■ What is being asked: Each line of the data below goes into the copy exactly; pictures do not.
[Opening Data block section]
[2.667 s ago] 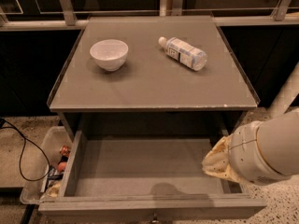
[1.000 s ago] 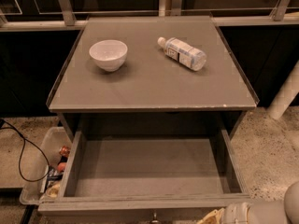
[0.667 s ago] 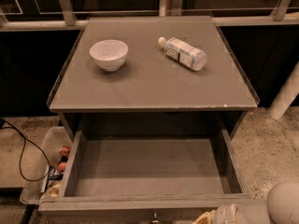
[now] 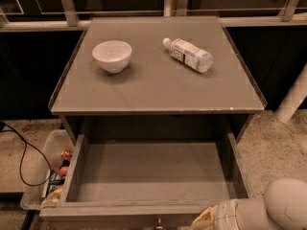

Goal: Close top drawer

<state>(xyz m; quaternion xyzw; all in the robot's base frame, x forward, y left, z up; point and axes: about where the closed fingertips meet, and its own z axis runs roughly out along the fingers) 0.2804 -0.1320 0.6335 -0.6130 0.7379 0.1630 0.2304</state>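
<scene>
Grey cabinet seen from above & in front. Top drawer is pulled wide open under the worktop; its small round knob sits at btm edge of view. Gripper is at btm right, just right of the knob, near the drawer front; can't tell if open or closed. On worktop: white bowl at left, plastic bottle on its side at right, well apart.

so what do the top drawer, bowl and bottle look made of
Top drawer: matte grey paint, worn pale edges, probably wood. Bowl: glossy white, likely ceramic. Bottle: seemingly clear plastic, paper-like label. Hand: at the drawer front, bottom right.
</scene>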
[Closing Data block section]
■ The answer:
[2.667 s ago] 
[1.000 s ago] 
[0.667 s ago] 
[now] 

Goal: Close top drawer

<state>(xyz m; quaternion xyzw; all in the robot's base frame, x forward, y left, z up; point and axes: about where the closed fingertips meet, and its own z axis runs roughly out along the fingers) 0.2804 -0.1320 0.6335 -0.6130 0.7379 0.1630 0.2304</state>
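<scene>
Grey cabinet seen from above & in front. Top drawer is pulled wide open under the worktop; its small round knob sits at btm edge of view. Gripper is at btm right, just right of the knob, near the drawer front; can't tell if open or closed. On worktop: white bowl at left, plastic bottle on its side at right, well apart.

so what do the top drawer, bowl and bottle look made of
Top drawer: matte grey paint, worn pale edges, probably wood. Bowl: glossy white, likely ceramic. Bottle: seemingly clear plastic, paper-like label. Hand: at the drawer front, bottom right.
</scene>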

This output is complete.